Hiermit möchten wir Ihnen mitteilen, dass wir ab sofort die Bestimmung des fetalen Rhesusfaktors D aus mütterlichem Blut anbieten können.

Der gemeinsame Bundesausschuss (GBA) hat beschlossen, diese Leistung in die Mutterschafts-Richtlinien aufzunehmen. Ab dem 01.07.2021 wird die Bestimmung des fetalen Rhesusfaktors D nach EBM mit der Ziffer 01869 vergütet.

Für die Betreuung Ihrer schwangeren Patientinnen bedeutet dies, dass bei jeder Rhesus D-negativen Schwangerschaft die Bestimmung des fetalen Rhesusfaktors D aus dem mütterlichen Blut auch für Patientinnen der gesetzlichen Krankenversicherungen möglich ist.

Anforderung: Fetale Rhesusfaktor D-Bestimmung

Indikation: Abklärung des Rhesusfaktors des Fetus einer Rhesus (D) negativen schwangeren Patientin ab der 20. SSW. Damit kann etwa 40 Prozent der Frauen mit negativem Rhesusfaktor eine Anti-D-Prophylaxe erspart werden. Die Untersuchung darf nur einmal pro Schwangerschaft abgerechnet werden.

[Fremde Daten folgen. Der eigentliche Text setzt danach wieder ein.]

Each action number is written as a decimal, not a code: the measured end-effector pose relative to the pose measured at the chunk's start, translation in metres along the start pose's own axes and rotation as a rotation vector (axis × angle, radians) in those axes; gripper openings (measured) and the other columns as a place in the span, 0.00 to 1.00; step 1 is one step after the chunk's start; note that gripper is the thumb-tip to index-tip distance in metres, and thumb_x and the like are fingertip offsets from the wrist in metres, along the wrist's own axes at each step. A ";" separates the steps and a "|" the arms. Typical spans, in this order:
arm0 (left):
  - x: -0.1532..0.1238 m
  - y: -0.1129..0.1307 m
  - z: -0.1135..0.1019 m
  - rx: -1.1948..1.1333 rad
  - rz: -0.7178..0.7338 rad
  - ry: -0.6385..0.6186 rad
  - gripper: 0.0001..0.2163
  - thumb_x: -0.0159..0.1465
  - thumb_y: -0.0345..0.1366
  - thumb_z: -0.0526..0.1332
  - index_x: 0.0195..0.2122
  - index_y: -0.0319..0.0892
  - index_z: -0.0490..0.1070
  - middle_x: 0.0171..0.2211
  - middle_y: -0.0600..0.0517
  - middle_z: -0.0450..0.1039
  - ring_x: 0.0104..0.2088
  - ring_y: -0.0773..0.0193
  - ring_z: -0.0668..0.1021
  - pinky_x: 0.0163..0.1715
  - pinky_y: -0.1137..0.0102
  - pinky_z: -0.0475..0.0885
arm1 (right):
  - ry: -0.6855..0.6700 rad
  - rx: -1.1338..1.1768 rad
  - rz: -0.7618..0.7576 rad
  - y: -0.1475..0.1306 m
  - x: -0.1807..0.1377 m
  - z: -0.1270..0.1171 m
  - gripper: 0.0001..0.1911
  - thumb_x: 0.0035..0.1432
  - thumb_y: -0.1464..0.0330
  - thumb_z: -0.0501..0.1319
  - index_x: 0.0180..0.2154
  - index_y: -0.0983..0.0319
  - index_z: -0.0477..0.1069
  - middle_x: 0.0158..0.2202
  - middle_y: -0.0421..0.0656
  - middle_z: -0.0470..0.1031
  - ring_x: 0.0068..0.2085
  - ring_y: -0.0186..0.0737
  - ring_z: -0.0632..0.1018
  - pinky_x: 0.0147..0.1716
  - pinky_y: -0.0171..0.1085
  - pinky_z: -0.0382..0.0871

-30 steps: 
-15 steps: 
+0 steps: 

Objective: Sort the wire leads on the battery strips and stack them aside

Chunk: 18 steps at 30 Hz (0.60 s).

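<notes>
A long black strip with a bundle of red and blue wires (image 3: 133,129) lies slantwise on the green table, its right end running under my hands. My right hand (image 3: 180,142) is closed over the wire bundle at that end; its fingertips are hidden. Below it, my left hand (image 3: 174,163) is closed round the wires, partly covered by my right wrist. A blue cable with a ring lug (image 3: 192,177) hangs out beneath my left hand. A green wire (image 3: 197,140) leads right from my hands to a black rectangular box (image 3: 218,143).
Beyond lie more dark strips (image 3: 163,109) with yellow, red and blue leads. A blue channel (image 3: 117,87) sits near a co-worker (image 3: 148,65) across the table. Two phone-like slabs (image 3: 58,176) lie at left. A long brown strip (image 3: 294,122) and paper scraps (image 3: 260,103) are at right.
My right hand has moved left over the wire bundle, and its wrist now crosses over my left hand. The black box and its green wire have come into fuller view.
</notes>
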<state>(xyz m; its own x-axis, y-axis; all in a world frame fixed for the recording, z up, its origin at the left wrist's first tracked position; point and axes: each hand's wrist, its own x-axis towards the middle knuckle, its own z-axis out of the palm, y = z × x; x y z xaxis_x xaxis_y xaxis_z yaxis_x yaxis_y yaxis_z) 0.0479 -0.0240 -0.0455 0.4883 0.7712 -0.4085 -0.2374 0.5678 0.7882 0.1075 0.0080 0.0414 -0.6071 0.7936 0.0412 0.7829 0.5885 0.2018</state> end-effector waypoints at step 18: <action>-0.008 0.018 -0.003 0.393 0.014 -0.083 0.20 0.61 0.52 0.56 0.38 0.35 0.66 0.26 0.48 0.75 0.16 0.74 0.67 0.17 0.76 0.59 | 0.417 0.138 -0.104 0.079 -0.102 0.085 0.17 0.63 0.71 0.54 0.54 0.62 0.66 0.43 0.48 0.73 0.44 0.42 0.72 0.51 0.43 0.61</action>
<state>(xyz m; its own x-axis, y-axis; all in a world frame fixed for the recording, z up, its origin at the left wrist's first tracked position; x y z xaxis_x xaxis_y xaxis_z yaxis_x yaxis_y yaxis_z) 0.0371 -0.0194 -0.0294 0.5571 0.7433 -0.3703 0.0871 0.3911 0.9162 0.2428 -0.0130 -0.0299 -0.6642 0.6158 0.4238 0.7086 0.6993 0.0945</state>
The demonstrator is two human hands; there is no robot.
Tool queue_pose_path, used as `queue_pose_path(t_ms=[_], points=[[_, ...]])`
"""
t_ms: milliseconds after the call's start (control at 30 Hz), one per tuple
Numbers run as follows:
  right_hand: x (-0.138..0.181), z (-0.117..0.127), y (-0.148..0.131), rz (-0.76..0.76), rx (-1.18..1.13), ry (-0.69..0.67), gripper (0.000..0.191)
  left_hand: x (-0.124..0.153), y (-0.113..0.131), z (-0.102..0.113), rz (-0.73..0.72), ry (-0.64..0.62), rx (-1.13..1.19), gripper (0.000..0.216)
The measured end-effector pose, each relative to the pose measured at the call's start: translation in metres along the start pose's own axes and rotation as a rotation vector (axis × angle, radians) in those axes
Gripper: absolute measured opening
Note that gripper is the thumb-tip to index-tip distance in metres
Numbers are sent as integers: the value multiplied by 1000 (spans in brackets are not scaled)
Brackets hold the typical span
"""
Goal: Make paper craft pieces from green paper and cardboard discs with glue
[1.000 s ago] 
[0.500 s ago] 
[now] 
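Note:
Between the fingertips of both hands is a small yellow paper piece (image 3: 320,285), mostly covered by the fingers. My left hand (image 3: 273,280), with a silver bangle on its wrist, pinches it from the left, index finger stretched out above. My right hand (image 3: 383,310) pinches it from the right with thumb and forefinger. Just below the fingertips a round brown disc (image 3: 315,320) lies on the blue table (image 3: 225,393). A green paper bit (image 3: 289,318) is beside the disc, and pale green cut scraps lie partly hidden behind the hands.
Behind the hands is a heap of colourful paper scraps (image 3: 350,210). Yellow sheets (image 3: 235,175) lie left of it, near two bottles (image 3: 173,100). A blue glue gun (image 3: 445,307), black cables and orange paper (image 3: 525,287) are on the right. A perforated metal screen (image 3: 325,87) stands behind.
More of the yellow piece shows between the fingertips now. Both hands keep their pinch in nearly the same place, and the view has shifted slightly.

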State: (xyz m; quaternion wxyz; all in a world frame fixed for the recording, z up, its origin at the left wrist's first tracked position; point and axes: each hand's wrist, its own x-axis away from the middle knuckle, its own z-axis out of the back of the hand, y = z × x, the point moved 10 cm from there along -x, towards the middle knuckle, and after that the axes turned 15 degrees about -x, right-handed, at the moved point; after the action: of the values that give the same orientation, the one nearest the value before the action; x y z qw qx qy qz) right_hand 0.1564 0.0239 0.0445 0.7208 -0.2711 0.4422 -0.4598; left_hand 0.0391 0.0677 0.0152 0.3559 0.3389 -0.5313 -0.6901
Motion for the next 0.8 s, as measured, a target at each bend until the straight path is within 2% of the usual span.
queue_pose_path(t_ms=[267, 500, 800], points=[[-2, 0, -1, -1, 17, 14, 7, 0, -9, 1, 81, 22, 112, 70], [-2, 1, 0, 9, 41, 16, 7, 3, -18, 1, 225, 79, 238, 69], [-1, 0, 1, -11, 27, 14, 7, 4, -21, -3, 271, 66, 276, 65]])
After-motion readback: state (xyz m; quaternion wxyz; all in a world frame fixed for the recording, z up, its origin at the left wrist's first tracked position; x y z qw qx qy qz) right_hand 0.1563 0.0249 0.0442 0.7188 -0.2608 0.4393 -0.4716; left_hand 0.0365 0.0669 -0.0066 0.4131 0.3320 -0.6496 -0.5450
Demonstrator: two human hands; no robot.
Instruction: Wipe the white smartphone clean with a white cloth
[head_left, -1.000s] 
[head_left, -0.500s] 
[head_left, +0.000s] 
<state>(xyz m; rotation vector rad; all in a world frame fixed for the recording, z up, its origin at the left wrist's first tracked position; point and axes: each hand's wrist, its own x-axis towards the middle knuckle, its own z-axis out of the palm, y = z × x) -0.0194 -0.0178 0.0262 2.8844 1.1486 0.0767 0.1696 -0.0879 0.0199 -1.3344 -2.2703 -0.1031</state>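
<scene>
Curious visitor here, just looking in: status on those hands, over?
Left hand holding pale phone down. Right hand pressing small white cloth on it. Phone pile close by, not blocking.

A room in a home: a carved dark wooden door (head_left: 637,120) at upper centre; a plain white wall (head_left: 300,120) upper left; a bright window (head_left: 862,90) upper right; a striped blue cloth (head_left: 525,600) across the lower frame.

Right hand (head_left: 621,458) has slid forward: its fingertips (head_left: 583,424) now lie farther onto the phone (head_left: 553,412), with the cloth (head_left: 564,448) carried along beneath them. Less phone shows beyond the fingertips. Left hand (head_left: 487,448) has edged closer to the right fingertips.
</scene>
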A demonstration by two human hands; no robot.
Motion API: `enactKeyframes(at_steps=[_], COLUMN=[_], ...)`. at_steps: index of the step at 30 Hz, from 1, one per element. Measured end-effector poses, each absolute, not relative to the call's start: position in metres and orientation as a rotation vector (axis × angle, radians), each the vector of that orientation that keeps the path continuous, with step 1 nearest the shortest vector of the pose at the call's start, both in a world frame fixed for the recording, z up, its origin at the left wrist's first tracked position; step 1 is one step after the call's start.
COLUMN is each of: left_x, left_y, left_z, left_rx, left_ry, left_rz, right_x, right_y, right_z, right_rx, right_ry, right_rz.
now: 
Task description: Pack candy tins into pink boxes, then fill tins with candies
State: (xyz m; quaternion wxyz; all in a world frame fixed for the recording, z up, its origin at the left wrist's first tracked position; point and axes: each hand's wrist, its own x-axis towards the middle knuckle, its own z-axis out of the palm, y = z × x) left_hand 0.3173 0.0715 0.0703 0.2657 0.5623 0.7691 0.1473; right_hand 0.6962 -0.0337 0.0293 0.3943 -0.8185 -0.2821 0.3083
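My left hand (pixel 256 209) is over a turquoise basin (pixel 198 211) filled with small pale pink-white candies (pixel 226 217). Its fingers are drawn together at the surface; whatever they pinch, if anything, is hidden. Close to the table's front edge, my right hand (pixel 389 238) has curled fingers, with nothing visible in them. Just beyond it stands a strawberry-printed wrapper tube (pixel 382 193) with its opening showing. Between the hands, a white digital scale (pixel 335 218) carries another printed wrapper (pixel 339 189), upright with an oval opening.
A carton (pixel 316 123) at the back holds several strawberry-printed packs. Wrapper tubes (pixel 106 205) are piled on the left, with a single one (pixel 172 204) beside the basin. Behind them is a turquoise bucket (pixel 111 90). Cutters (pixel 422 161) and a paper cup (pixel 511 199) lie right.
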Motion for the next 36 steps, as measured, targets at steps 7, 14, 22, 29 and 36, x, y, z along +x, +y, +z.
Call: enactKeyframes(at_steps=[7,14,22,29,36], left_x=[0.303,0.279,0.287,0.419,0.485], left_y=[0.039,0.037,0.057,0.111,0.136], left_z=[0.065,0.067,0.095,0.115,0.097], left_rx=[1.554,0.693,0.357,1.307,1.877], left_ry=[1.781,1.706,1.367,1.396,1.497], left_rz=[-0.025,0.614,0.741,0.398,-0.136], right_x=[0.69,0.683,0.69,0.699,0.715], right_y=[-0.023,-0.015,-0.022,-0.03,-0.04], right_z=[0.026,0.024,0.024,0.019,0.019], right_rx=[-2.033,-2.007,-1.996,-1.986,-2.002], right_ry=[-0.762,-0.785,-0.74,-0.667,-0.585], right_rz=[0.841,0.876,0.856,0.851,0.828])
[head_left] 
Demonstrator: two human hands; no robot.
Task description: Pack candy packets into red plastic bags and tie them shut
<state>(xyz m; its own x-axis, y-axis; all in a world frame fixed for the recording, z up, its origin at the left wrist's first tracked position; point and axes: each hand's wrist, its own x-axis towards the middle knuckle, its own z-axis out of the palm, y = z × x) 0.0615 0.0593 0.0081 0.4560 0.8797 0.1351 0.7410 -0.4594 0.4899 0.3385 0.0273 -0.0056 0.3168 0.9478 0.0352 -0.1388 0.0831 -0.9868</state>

Benötigtes Material: 7,5 ml EDTA-Blut (Sarstedt-Monovetten, d. h. 1 große EDTA-Monovette), ausgefüllter Auftragsbogen Labor Prof. Enders inkl. unterschriebener Einverständniserklärung der Patientin nach dem Gendiagnostik Gesetz (GenDG) auf der Rückseite des Auftrags

Eine Aufklärung der Patientin nach dem GenDG ist vor der Blutentnahme erforderlich. Diese Leistung kann mittel der EBM-Ziffer 01788 abgerechnet werden.

Hinweis: Wie bei jeder Blutgruppen-Bestimmung muss das Röhrchen komplett mit Namen, Vornamen und Geburtsdatum beschriftet werden. Das nicht zentrifugierte EDTA-Blut soll innerhalb von 48 Stunden  im Labor eintreffen.